--- What to work on ---
Would you repeat the whole listing exactly, pictures excluded?
====== Recorded data ======
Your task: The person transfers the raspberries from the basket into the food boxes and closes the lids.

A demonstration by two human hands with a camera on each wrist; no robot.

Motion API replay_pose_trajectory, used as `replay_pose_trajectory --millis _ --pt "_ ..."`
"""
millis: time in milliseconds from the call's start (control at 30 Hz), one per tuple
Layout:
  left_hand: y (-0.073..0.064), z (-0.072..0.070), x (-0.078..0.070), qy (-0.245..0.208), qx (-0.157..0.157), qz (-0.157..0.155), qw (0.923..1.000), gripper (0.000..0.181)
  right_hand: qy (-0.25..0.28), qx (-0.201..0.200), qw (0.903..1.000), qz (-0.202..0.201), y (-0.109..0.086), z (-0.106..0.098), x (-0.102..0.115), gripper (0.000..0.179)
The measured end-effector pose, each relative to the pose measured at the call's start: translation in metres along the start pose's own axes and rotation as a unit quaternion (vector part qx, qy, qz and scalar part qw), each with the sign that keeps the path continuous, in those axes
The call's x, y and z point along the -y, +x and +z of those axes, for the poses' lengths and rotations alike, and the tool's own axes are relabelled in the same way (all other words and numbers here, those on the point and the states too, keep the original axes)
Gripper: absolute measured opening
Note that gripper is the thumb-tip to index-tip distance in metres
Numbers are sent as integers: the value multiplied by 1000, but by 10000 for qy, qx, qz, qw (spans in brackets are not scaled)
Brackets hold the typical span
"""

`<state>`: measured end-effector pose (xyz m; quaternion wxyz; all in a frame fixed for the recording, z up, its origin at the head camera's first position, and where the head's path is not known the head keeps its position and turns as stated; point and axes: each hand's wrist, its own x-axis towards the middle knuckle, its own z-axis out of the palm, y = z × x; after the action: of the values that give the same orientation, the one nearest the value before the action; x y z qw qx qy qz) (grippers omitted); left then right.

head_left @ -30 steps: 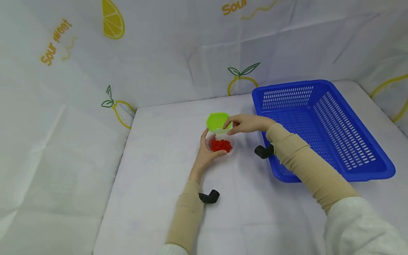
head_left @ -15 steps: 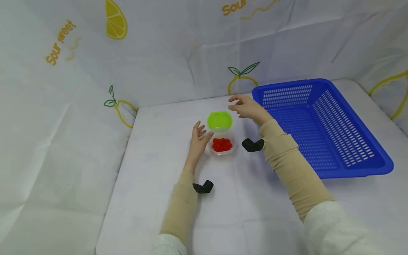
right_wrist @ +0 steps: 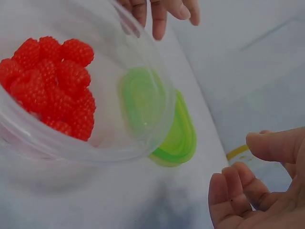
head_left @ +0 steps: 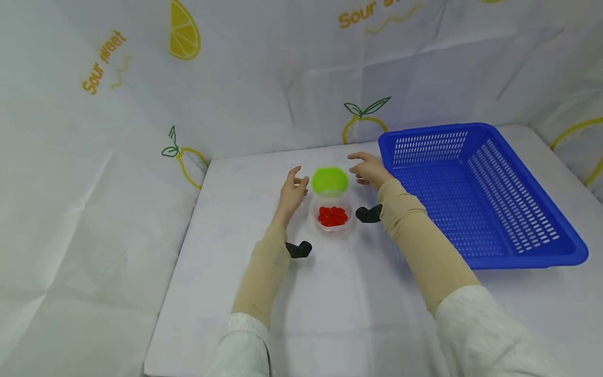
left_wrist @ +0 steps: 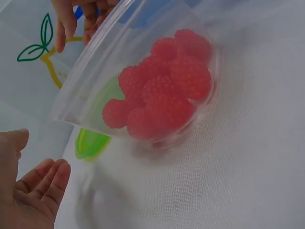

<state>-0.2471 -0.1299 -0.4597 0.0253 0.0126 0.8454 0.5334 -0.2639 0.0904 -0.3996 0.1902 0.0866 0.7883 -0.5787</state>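
Observation:
A clear plastic container [head_left: 316, 212] stands on the white-covered table with several raspberries [head_left: 332, 215] lying in it. Directly behind it lies a bright green lid [head_left: 330, 180], flat on the cloth. My left hand [head_left: 291, 192] hovers just left of the lid, fingers relaxed and holding nothing. On the lid's other side is my right hand [head_left: 369, 168], also with loose fingers and nothing in them. Both wrist views show a gap between each hand and the lid. In the left wrist view the raspberries [left_wrist: 164, 90] show through the container's wall.
A large blue plastic basket [head_left: 532, 256] with slotted walls stands on the right, close beside my right forearm. Behind the table [head_left: 226, 262] hangs a white cloth backdrop [head_left: 254, 78] printed with lemons. Another cloth wall rises on the left.
My left hand has let go of the container and moved forward to the lid's left. My right hand has drawn away from the container's far rim to the lid's right.

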Motion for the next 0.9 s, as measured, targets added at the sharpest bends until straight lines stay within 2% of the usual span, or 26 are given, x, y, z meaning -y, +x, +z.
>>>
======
--- Result ---
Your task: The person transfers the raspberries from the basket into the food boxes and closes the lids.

A demonstration by two human hands with a camera on each wrist; no robot.

Motion API replay_pose_trajectory, used as `replay_pose_trajectory --millis _ --pt "_ ..."`
"""
millis: time in milliseconds from the call's start (control at 30 Hz), one per tuple
Layout:
  left_hand: y (-0.073..0.064), z (-0.072..0.070), x (-0.078..0.070), qy (-0.245..0.208), qx (-0.157..0.157), qz (-0.157..0.155), qw (0.923..1.000), gripper (0.000..0.181)
  right_hand: qy (-0.25..0.28), qx (-0.201..0.200), qw (0.903..1.000), qz (-0.202..0.201), y (-0.109..0.086), z (-0.106..0.098), x (-0.102..0.115), gripper (0.000..0.179)
The measured end-effector pose, each relative to the pose measured at the call's start: translation in metres along the start pose's own axes and rotation as a unit quaternion (vector part qx, qy, qz and scalar part qw), each with the sign that keeps the path continuous, in those axes
The call's x, y and z point along the -y, +x and +z of those axes, for the poses' lengths and rotations alike, and the tool's own axes are relabelled in the same way (all other words and numbers here, those on the point and the states too, keep the original axes)
Gripper: absolute measured opening
Note that gripper is the thumb-tip to index-tip distance in metres
Numbers are sent as integers: the value multiplied by 1000, but by 10000 for qy, qx, qz, qw (spans in brackets are not scaled)
Brackets hold the typical span
"""

`<state>`: measured end-effector pose (xyz m; quaternion wxyz; all in a frame fixed for the recording, z up, its origin at the head camera's first position, and where the head's path is not known the head keeps its position and turns as stated; point and axes: each hand's wrist, its own x-axis towards the middle knuckle, its own z-axis out of the palm, y = z × x; after the action: of the values that give the same orientation, the one nearest the value before the action; x y z qw qx qy qz) (grippers omitted); left then right.

head_left @ -30 steps: 
head_left @ -15 steps: 
right_wrist @ +0 steps: 
head_left @ +0 steps: 
left_wrist @ +0 steps: 

<state>-0.2471 -0.1299 -0.4597 0.0253 0.0126 0.8454 0.5334 -0.2639 0.0904 -0.3996 0.1902 0.0866 0.7883 -0.5787</state>
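Observation:
A clear plastic container [head_left: 316, 212] stands on the white-covered table with several raspberries [head_left: 332, 215] lying in it. Directly behind it lies a bright green lid [head_left: 330, 180], flat on the cloth. My left hand [head_left: 291, 192] hovers just left of the lid, fingers relaxed and holding nothing. On the lid's other side is my right hand [head_left: 369, 168], also with loose fingers and nothing in them. Both wrist views show a gap between each hand and the lid. In the left wrist view the raspberries [left_wrist: 164, 90] show through the container's wall.
A large blue plastic basket [head_left: 532, 256] with slotted walls stands on the right, close beside my right forearm. Behind the table [head_left: 226, 262] hangs a white cloth backdrop [head_left: 254, 78] printed with lemons. Another cloth wall rises on the left.
My left hand has let go of the container and moved forward to the lid's left. My right hand has drawn away from the container's far rim to the lid's right.
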
Motion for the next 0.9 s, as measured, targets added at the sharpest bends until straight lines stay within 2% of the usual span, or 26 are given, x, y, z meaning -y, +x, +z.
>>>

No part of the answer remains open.